- Opening Delimiter -

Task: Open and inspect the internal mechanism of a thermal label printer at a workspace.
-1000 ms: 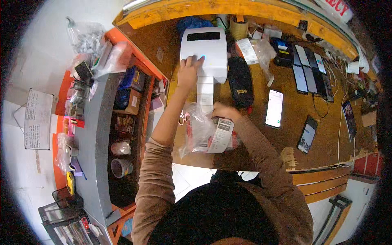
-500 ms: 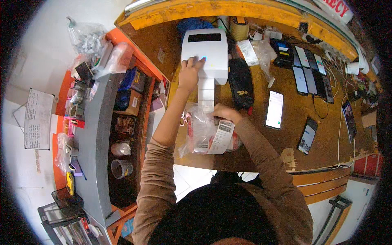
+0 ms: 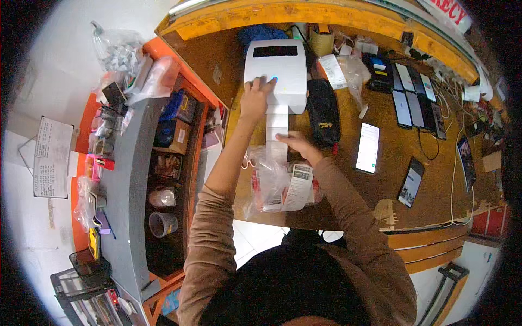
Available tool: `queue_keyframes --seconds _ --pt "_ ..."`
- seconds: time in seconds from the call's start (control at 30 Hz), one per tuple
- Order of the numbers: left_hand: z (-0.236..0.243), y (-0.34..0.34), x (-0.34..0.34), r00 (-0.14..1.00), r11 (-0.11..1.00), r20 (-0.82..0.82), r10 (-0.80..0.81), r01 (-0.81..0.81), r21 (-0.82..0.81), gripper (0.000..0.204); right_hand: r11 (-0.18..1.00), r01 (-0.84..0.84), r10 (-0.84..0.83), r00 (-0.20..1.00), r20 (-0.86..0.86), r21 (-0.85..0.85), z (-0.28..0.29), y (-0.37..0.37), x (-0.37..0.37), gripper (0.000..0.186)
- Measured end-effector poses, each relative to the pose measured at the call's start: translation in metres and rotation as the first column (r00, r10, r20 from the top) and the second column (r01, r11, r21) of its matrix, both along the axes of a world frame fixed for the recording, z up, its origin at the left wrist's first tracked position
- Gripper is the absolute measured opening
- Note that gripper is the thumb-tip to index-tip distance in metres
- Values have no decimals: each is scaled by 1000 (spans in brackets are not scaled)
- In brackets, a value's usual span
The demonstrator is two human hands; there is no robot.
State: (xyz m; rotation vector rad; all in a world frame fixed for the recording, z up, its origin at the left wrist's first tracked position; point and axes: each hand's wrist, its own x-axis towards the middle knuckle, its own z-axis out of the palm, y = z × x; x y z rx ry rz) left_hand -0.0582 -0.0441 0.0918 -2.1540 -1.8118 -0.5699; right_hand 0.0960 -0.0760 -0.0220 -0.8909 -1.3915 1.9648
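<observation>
A white printer with a lit blue button sits on the wooden desk, a white label strip hanging from its front. My left hand rests on the printer's front with fingers apart and bent, one fingertip at the button. My right hand has its fingertips closed on the right edge of the strip. Below that hand lie a clear plastic bag over something red and a printed slip on the bag. Something white and loop-shaped is partly hidden beside the bag.
A black pouch lies right of the printer. Phones and cables fill the desk's right side, with a lit phone and a darker one nearer me. An orange-edged shelf with small goods stands left; a yellow beam edges the back.
My right hand has moved up from the bag and slip onto the label strip. The printer and desk items appear slightly lower and further right in view. My left hand stays at the button.
</observation>
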Motion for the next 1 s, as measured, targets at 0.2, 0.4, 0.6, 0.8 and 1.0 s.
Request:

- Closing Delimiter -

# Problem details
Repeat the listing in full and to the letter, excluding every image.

# Response to this task
Task: Open and inspect the internal mechanism of a thermal label printer at a workspace.
-1000 ms: 
-500 ms: 
+0 ms: 
Available tool: `queue_keyframes --seconds _ --pt "_ ..."`
- seconds: time in seconds from the call's start (control at 30 Hz), one per tuple
- Order of the numbers: left_hand: z (-0.236..0.243), y (-0.34..0.34), x (-0.34..0.34), r00 (-0.14..1.00), r11 (-0.11..1.00), r20 (-0.82..0.82), r10 (-0.80..0.81), r01 (-0.81..0.81), r21 (-0.82..0.81), gripper (0.000..0.204); right_hand: r11 (-0.18..1.00), r01 (-0.84..0.84), r10 (-0.84..0.83), r00 (-0.20..1.00), r20 (-0.86..0.86), r21 (-0.85..0.85), z (-0.28..0.29), y (-0.37..0.37), x (-0.37..0.37), gripper (0.000..0.186)
- Measured end-effector poses, each relative to the pose measured at the call's start: translation in metres and rotation as the first column (r00, r10, r20 from the top) and the second column (r01, r11, r21) of its matrix, both along the axes of a world frame fixed for the recording, z up, its origin at the left wrist's first tracked position
- Gripper is the absolute measured opening
- Note that gripper is the thumb-tip to index-tip distance in metres
- Values have no decimals: each is scaled by 1000 (spans in brackets are not scaled)
- In brackets, a value's usual span
The demonstrator is two human hands; there is no robot.
State: (xyz m; rotation vector rad; all in a world frame fixed for the recording, z up, its origin at the left wrist's first tracked position; point and axes: each hand's wrist, its own x-axis towards the middle knuckle, its own z-axis out of the palm, y = z × x; x y z rx ry rz) left_hand -0.0582 -0.0441 0.0918 -2.1540 -1.8118 -0.5699; right_hand 0.0960 -0.0760 -0.0220 -0.8909 -1.3915 1.9648
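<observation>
A white printer with a lit blue button sits on the wooden desk, a white label strip hanging from its front. My left hand rests on the printer's front with fingers apart and bent, one fingertip at the button. My right hand has its fingertips closed on the right edge of the strip. Below that hand lie a clear plastic bag over something red and a printed slip on the bag. Something white and loop-shaped is partly hidden beside the bag.
A black pouch lies right of the printer. Phones and cables fill the desk's right side, with a lit phone and a darker one nearer me. An orange-edged shelf with small goods stands left; a yellow beam edges the back.
My right hand has moved up from the bag and slip onto the label strip. The printer and desk items appear slightly lower and further right in view. My left hand stays at the button.
</observation>
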Motion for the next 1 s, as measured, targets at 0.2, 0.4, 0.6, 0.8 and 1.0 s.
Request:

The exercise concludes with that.